Circa 40 anni dopo, la situazione risulta essere ancora poco chiara. Il Trattato di Lisbona conferisce al rappresentante signor Pesc nuovi diritti e poteri e la carica di Vicepresidente della Commissione Europea, pur restando dipendente dal Consiglio. E sulle decisioni importanti, che riguardano la Sicurezza e la Politica Estera comune, bisogna avere il consenso e l’unisono dei 27 capi di stato e di governo. Il problema? La carica si differenzia a malapena da quella di Segretario Generale e stride con quella prevista per il Presidente Europeo. E il Trattato di Lisbona, invece, dice forte che prende sul serio le sue «qualità di rappresentanza dell'Unione in materie di politica estera e sicurezza comune». È certamente nuova l'idea di creare un servizio esterno Europeo, che assiste "l'alto rappresentante" nel suo lavoro.

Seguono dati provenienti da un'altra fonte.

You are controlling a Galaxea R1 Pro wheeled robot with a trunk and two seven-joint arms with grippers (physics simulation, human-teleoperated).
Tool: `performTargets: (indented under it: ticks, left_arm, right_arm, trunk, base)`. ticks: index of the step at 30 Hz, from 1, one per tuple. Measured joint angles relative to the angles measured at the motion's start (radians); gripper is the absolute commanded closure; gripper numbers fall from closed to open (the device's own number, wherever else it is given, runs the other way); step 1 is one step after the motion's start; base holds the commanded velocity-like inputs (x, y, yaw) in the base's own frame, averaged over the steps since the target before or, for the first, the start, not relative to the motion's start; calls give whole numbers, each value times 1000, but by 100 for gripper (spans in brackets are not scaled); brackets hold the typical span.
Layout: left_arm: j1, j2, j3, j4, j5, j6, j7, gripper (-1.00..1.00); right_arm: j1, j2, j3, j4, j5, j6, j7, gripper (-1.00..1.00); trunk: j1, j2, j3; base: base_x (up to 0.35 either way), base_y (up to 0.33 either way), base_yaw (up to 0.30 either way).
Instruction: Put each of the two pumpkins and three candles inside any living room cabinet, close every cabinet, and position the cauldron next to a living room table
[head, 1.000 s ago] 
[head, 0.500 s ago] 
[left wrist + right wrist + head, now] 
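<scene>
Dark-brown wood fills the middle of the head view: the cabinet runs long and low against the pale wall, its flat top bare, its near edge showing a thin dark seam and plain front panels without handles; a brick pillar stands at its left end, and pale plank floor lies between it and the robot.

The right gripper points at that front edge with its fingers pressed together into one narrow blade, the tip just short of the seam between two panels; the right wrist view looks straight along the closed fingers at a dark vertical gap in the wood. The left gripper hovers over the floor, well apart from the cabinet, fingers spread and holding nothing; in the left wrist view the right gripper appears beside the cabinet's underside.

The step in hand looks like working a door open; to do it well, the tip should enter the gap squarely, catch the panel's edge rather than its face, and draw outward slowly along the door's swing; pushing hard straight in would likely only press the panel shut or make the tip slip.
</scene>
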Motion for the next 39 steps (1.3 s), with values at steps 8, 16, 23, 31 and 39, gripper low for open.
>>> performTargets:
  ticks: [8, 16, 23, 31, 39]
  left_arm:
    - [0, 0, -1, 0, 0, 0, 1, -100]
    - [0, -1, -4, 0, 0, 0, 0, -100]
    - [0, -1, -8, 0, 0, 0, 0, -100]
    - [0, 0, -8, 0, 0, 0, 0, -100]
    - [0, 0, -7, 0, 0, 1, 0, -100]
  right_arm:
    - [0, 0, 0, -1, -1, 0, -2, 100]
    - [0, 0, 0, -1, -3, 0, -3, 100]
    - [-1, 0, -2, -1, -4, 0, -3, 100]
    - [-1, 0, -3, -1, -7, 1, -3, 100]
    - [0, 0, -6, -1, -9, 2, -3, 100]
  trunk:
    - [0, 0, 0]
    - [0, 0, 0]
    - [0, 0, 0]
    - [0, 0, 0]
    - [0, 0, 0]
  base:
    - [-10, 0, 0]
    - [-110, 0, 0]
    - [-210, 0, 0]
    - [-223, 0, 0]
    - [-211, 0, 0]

Il trattato di Lisbona prevede che, teoricamente, Solana dovrebbe assumere nuove funzioni dal gennaio 2009. 

(World Economic Forum/flickr)Sempre più voci chiedono, dopo nove anni, una persona nuova a capo della Politica Estera e di Sicurezza Comune. Sono sotto esame il Primo ministro ungherese Peter Medgyessy, l'ex commissario europeo e attuale Ministro dell'Agricoltura Michel Barnier o anche l'ex Ministro degli Esteri tedesco, Joschka Fischer. Si decide quindi la personalità del prossimo signor Pesc, che sarà catapultato nella scena europea.